According to rankings compiled last spring by Thomas H. Davenport, a management professor at Babson College, Gladwell is now the nation’s fourth-most-influential business thinker, measured by Google hits, media references and academic citations. No. 1 on that list? Gary Hamel, a hospital administrator turned M.B.A. with a long list of publications and decidedly boring hair. Hamel gave the world “core competencies” and “strategic intent.” (He also wrote a book back in 2000 praising Enron for what he continues to call its “uniquely entrepreneurial culture.” Oops!) Writing recently in the magazine Intelligent Life, Adrian Wooldridge argued that the rise of “journo-gurus” like Gladwell and Thomas Friedman (No. 2 on Davenport’s list) have upended the hierarchies of both journalism and gurudom, bumping political journalists out of first class while also stealing cheese from the likes of Tom Peters and Michael Porter.

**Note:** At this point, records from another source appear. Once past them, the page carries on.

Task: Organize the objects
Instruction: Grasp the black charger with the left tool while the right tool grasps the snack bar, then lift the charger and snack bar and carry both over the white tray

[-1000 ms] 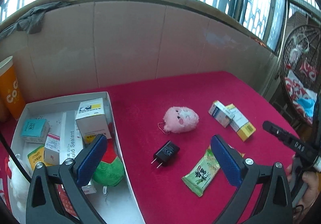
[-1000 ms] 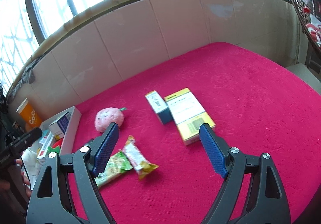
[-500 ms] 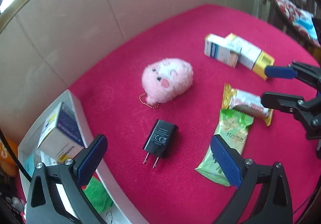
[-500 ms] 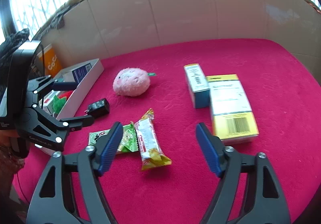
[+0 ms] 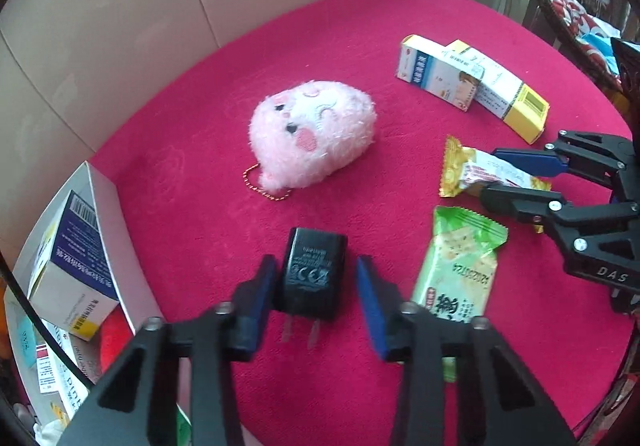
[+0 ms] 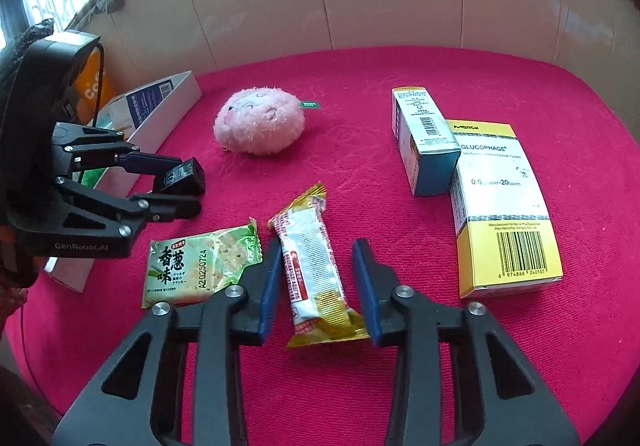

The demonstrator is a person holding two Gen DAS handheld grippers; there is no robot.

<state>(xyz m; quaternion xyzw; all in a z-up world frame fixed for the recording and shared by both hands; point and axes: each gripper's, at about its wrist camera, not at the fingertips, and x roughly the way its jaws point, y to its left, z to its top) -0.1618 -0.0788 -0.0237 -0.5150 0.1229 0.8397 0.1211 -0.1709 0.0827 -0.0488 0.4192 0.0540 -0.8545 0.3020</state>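
Left wrist view: left gripper [image 5: 316, 288] clamps the black charger [image 5: 314, 274], prongs pointing near; right gripper [image 6: 316, 280], narrowed, straddles the snack bar [image 6: 314, 258] lengthwise.

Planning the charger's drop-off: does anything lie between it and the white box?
Nothing visible: only bare red cloth separates the charger from the box, though its raised wall must be cleared.
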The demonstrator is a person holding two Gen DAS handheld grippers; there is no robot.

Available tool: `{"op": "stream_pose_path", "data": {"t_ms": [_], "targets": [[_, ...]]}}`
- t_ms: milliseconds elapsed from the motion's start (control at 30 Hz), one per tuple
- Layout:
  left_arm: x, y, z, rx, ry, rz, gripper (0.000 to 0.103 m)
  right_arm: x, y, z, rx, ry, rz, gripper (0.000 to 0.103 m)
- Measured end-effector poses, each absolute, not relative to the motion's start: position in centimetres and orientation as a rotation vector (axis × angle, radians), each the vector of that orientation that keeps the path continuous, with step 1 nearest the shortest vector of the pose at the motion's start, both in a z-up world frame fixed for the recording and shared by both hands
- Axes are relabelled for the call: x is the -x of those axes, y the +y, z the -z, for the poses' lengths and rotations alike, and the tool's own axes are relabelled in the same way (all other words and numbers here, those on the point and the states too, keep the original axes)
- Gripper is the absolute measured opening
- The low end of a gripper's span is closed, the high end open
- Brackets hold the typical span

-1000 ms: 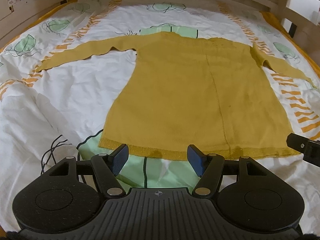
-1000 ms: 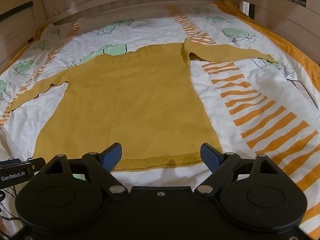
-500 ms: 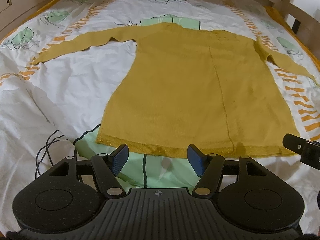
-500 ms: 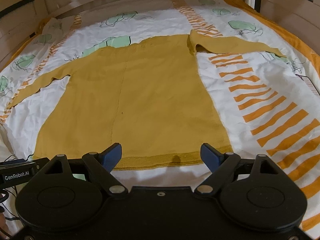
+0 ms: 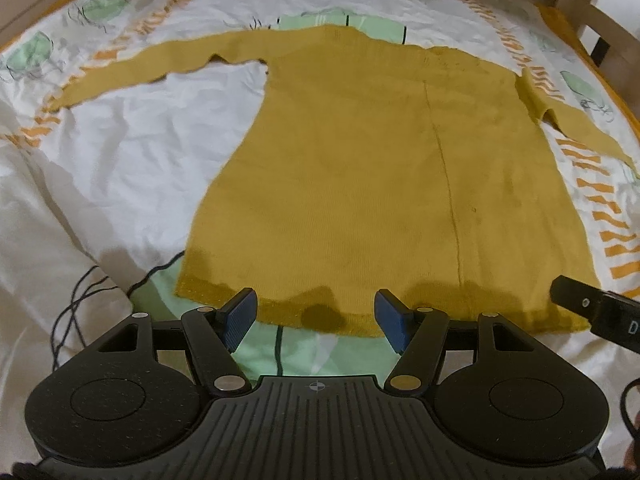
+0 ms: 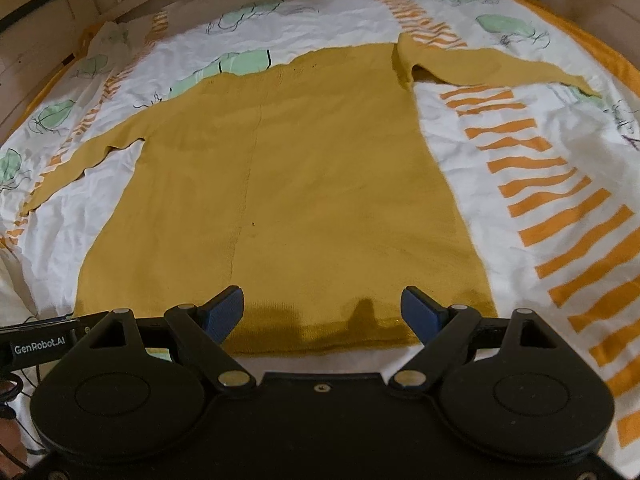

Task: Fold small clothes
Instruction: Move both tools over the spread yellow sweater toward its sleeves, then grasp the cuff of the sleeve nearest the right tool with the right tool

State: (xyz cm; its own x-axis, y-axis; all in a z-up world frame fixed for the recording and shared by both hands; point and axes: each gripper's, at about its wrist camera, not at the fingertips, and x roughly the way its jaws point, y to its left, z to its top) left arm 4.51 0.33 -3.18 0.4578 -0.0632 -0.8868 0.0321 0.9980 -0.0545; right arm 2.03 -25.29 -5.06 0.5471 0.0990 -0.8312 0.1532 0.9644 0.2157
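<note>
A bed (image 5: 120,168) with a wooden frame carries a white bedsheet (image 6: 540,184) printed with orange stripes and green shapes. On the sheet, a mustard-yellow sweater (image 5: 380,168) lies flat, both sleeves spread outward and its hem toward the cameras. The left gripper (image 5: 316,314) hangs over the hem's left part, its blue fingers (image 5: 240,314) spread wide with nothing between them. The right gripper (image 6: 322,310) hangs over the hem's right part, its fingers (image 6: 418,314) likewise apart and empty.
</note>
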Motion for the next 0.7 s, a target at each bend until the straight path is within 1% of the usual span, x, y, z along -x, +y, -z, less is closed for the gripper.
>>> {"op": "stream_pose_path", "data": {"t_ms": [267, 400, 567, 700], "targets": [[-7.9, 0.3, 3.9, 0.033, 1.176, 0.107, 0.063, -4.9, -26.6, 5.9, -0.344, 1.083, -0.038, 0.087], [-10.0, -0.2, 3.8, 0.014, 1.199, 0.143, 0.063, -6.6, -28.2, 6.7, -0.435, 1.14, -0.072, 0.087], [-13.0, -1.5, 3.1, -0.045, 1.175, 0.168, 0.063, -9.3, -31.6, 7.6, -0.62, 1.177, -0.087, 0.087], [-15.7, -2.6, 2.2, -0.088, 1.127, 0.18, 0.063, -12.0, -34.2, 7.1, -0.632, 1.168, -0.053, 0.087]]}}
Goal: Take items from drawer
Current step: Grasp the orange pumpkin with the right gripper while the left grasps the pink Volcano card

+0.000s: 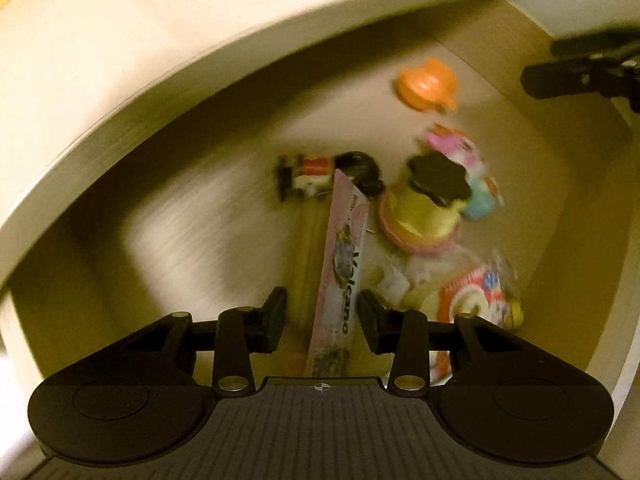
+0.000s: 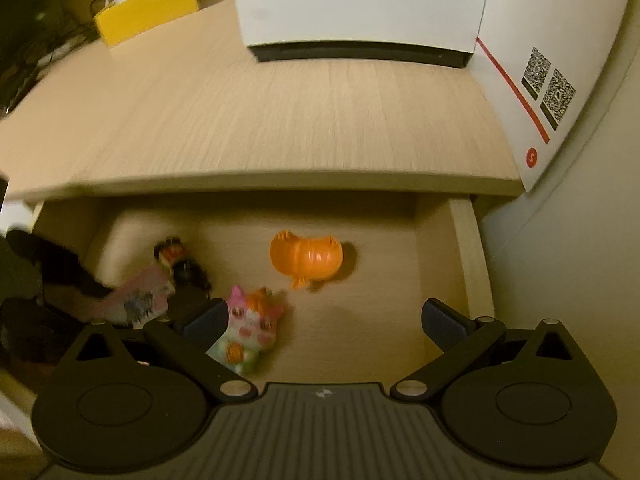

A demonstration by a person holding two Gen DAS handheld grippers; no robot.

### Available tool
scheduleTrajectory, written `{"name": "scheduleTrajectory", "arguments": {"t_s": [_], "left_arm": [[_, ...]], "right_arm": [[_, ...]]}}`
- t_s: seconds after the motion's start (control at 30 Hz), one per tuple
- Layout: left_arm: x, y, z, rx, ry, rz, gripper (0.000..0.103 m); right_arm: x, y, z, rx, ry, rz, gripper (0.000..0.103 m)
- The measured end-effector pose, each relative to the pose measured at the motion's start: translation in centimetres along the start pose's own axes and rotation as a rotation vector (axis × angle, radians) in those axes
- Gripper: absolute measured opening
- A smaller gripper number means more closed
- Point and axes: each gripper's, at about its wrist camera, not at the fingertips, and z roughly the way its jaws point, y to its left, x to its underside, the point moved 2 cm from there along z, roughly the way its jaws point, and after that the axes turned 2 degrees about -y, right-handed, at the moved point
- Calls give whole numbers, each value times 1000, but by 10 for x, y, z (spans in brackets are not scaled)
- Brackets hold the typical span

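The left gripper point(image 1: 322, 316) stood with jaws spread around a flat pink "Volcano" packet point(image 1: 340, 276), the pads not pressing it. The right gripper point(image 2: 326, 328) hung wide open over the pale wooden drawer point(image 2: 468, 256), nothing between its jaws. Inside lay an orange plastic toy point(image 2: 306, 258), a pastel cat-shaped squishy point(image 2: 250, 328) and a small dark-haired figurine point(image 2: 178, 260). Only the left wrist view showed a yellow pot with a black flower-shaped lid point(image 1: 424, 204). Only the right wrist view showed the white "aigo" box point(image 2: 360, 4) on the desktop point(image 2: 240, 120).
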Motion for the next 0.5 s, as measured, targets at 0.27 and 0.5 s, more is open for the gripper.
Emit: {"name": "scheduleTrajectory", "arguments": {"t_s": [0.27, 0.5], "left_arm": [[7, 18, -10, -82, -6, -248, 42], [5, 35, -19, -40, -2, -350, 42]], "right_arm": [[-27, 12, 55, -16, 25, 7, 92], [-31, 9, 98, -16, 106, 19, 89]]}}
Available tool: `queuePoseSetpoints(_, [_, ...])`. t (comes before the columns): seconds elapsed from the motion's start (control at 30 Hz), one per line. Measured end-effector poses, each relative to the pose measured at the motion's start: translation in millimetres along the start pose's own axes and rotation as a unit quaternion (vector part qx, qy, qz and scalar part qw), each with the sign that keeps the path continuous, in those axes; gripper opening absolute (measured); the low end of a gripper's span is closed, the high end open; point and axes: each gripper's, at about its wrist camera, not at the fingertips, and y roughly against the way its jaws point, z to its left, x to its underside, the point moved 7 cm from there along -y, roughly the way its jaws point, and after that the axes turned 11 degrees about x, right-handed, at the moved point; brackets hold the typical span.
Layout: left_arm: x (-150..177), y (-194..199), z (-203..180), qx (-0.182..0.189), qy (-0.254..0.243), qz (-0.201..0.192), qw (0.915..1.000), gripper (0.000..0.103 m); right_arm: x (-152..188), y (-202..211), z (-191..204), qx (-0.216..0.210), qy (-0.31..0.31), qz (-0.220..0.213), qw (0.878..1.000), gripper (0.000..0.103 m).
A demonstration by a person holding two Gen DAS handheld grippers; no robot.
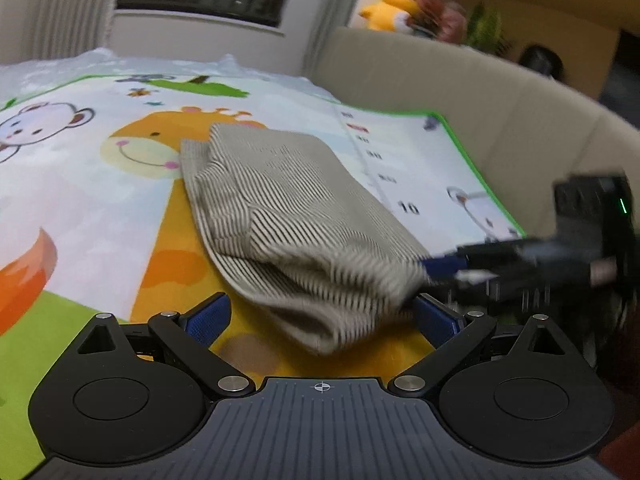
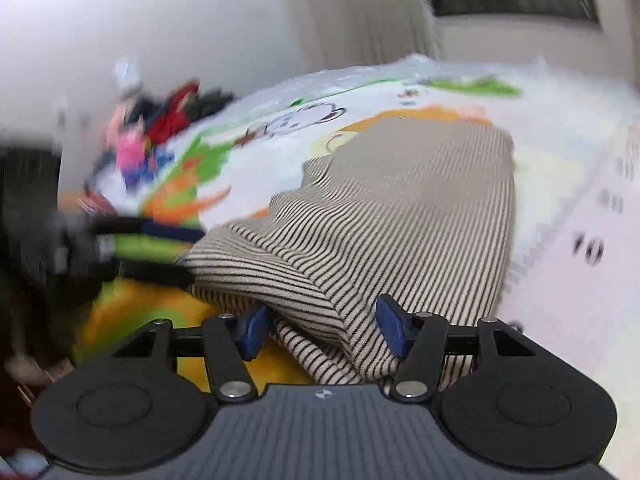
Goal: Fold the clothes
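Note:
A beige garment with thin black stripes point(image 1: 288, 208) lies partly folded on a cartoon play mat point(image 1: 80, 184). It also fills the right wrist view point(image 2: 392, 208). My left gripper point(image 1: 320, 320) is open, its blue pads either side of the garment's near bunched end. My right gripper point(image 2: 326, 328) is open, with striped cloth lying between its blue pads. In the left wrist view the right gripper point(image 1: 460, 272) reaches in from the right at the cloth's edge. In the right wrist view the left gripper point(image 2: 168, 248) comes in from the left, blurred.
A beige padded wall point(image 1: 460, 92) borders the mat on the right, with a yellow plush toy point(image 1: 388, 6) on top. A pile of colourful toys and clothes point(image 2: 160, 136) lies at the mat's far left. A window and curtains stand behind.

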Motion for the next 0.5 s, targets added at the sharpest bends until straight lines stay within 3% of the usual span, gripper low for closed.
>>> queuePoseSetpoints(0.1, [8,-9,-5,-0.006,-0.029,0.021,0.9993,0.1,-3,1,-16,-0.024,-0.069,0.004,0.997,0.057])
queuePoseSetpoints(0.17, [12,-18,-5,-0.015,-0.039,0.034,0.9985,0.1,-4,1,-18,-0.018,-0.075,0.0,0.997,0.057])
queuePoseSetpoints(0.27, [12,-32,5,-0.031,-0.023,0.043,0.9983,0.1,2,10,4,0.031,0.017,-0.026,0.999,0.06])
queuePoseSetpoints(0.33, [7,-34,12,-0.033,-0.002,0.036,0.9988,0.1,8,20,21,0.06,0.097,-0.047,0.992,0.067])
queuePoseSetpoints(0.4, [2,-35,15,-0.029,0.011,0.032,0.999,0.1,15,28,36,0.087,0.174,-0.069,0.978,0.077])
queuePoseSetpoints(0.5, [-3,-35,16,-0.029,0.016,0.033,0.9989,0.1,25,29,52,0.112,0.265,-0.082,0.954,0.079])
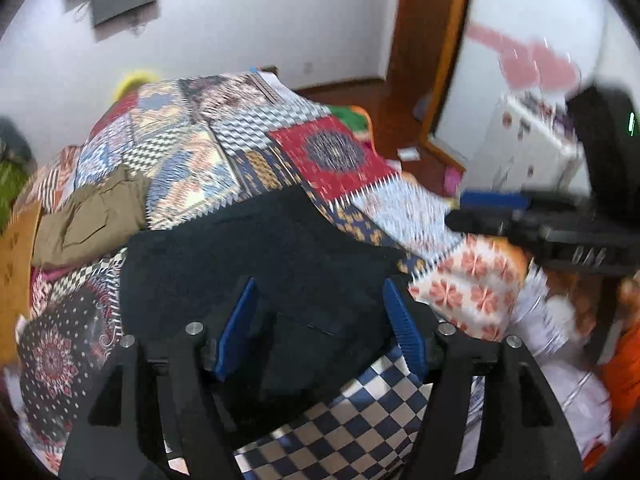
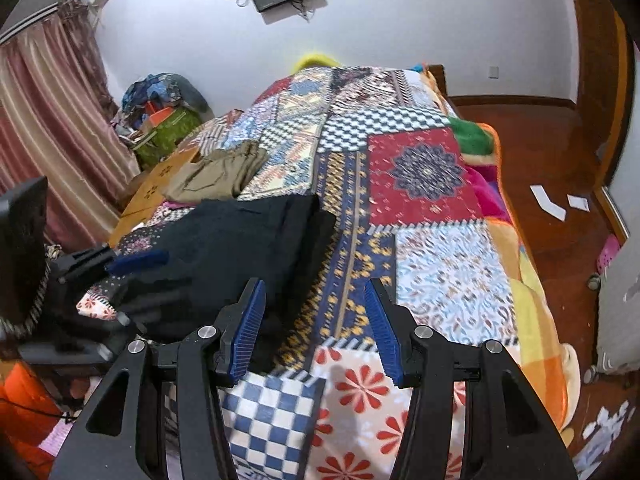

 “The Tipping Point” was published in March 2000 just days before the Nasdaq peaked. So what tends to sell on the eve of a full-blown crash? Here’s the top of the hardcover nonfiction list from Oct. 18, 1987, the day before Black Monday:

  1.  “Veil,” by Bob Woodward. 
  2. “Spycatcher,” by Peter Wright with Paul Greengrass. 
  3. “Time Flies,” by Bill Cosby. 
  4. “Man of the House,” by Tip O’Neill. 
  5. “Family: The Ties That Bind . . . and Gag!” by Erma Bombeck. 
  6.  “The Closing of the American Mind,” by Allan Bloom. 
  7. “It’s All in the Playing,” by Shirley MacLaine. 
  8. “The Great Depression of 1990,” by Ravi Batra. 
  9. “The Making of ‘The African Queen,’ ” by Katherine Hepburn. 
  10. “Straight On Till Morning,” by Mary W. Lovell.

The Great Depression of 1990”? The trade economist Ravi Batra’s gloomy rediction of a seven-year global bust didn’t come to pass, but his book did soar to No. 1 after the market crashed, which also gave a boost to Tom Peters’s more upbeat “Thriving on Chaos.”In his most recent book, “The New Golden Age,” Batra, acknowledging that “three or four” of his last predictions were wrong and that “the cycle of depression has misfired” , appears to have bailed out of the gloom-and-doom trade just as business was about to pick up.